* Directions:
For every line in the material below that holds "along", report the line.

---+---

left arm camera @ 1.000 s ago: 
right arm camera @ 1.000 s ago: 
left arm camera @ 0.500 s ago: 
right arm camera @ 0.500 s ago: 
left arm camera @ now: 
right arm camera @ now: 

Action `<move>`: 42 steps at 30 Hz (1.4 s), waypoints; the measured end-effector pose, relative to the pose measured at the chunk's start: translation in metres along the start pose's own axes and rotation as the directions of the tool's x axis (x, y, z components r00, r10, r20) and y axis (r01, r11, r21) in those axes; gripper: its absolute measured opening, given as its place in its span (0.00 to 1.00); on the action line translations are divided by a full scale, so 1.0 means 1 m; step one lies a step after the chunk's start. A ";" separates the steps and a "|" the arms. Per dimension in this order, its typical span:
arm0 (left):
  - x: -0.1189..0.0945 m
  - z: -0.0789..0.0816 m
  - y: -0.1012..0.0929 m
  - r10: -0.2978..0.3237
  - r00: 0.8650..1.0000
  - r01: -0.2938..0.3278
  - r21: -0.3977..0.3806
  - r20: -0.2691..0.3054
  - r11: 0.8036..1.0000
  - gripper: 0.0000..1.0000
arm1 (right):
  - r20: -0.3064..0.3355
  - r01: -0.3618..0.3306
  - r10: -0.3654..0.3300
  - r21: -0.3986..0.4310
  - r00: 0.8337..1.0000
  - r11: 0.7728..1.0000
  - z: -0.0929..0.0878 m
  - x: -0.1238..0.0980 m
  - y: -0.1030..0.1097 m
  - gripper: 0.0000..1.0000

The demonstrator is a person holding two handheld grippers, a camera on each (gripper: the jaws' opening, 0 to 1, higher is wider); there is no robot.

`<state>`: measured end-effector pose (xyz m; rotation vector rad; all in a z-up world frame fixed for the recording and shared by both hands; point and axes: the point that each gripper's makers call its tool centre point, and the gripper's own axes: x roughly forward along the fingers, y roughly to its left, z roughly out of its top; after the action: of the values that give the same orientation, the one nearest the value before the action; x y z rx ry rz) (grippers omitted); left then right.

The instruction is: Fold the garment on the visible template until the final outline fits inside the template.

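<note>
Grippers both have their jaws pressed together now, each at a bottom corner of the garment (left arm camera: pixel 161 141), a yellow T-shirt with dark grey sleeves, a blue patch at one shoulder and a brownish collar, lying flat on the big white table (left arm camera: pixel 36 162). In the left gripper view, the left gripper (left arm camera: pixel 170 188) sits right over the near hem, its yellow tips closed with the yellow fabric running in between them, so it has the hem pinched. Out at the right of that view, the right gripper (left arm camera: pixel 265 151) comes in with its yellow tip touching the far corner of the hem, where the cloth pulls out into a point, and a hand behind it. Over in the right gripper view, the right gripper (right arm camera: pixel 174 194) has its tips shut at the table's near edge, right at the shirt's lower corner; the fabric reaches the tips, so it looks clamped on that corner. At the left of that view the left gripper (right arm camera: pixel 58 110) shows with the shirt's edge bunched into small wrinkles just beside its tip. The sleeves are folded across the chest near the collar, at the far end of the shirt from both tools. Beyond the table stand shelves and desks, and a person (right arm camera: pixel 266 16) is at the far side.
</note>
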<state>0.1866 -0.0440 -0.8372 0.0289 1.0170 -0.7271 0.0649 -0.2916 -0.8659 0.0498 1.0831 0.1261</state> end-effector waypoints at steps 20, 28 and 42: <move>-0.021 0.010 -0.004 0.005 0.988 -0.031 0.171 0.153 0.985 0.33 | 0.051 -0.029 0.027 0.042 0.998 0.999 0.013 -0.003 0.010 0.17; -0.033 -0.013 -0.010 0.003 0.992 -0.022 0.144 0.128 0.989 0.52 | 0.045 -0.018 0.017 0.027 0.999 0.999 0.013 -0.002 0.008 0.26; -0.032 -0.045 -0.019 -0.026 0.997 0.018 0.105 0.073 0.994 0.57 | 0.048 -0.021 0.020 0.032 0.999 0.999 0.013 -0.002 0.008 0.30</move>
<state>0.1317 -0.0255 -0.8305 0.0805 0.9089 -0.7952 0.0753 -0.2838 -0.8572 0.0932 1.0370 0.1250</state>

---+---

* Solution for this task:
Action `<move>`: 42 steps at 30 Hz (1.4 s), waypoints; the measured end-effector pose, relative to the pose measured at the chunk's start: translation in metres along the start pose's own axes and rotation as the directions of the tool's x axis (x, y, z components r00, r10, r20) and y axis (r01, r11, r21) in those axes; gripper: its absolute measured opening, given as its place in its span (0.00 to 1.00); on the action line translations are divided by a full scale, so 1.0 means 1 m; step one lies a step after the chunk's start. A ";" separates the steps and a "|" the arms. Per dimension in this order, its typical span:
`<state>`: measured end-effector pose (xyz m; rotation vector rad; all in a z-up world frame fixed for the recording and shared by both hands; point and axes: the point that each gripper's makers call its tool centre point, and the gripper's own axes: x roughly forward along the fingers, y roughly to its left, z roughly out of its top; after the action: of the values that give the same orientation, the one nearest the value before the action; x y z rx ry rz) (grippers omitted); left then right.

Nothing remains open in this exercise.